Annotation
This page covers the human side of building a text-classification dataset: who annotates (recruitment and well-being), with what (tools), and how to keep labels trustworthy (agreement and quality control).
Choosing annotators
Annotator quality is more important than annotator quantity. Recruit annotators who are fluent in the target language, familiar with the cultural context, and, when needed, knowledgeable about the topic domain. For emotion and hate speech tasks, it is especially important that annotators understand informal language, sarcasm, euphemism, and context-dependent expressions.
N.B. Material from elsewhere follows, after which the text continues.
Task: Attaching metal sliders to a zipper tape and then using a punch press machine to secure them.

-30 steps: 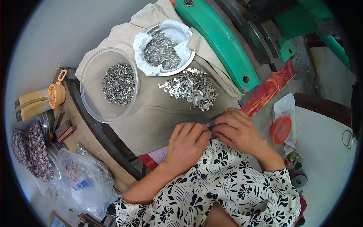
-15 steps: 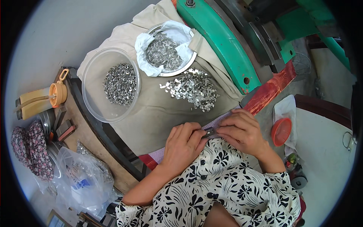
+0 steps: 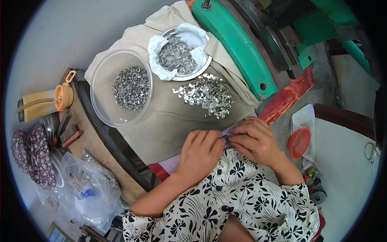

Effective annotation relies more on the quality and consistency of annotators than on their number. Annotators should be fluent in the target language, familiar with the relevant cultural context, and, when necessary, possess domain-specific knowledge. They should also be detail-oriented and able to apply annotation guidelines consistently to ensure reliable, high-quality labels.
Use a short qualification round before the main task. The goal is not only to select competent annotators, but also to identify whether the guidelines are clear enough to be applied consistently.
Before annotation begins, screen annotators for:
- Language proficiency.
- Domain familiarity.
- Ability to follow instructions carefully.
- Comfort with sensitive or harmful content.
- Availability for training and calibration.
Annotator safety & well-being
Protecting annotator well-being is essential, particularly when working with harmful, offensive, or emotionally distressing content. Annotators should be informed about potential risks before participation, allowed to opt out of sensitive tasks, and given the freedom to skip items or withdraw without penalty. Exposure to harmful content should be carefully managed through content filtering, workload limits, regular breaks, and task rotation. Projects should provide appropriate training, clear safety protocols, and access to psychological support resources when needed. Continuous monitoring of annotator well-being, respectful communication, protection of privacy, fair compensation, and adherence to ethical and legal standards are also critical for maintaining a safe and sustainable annotation environment.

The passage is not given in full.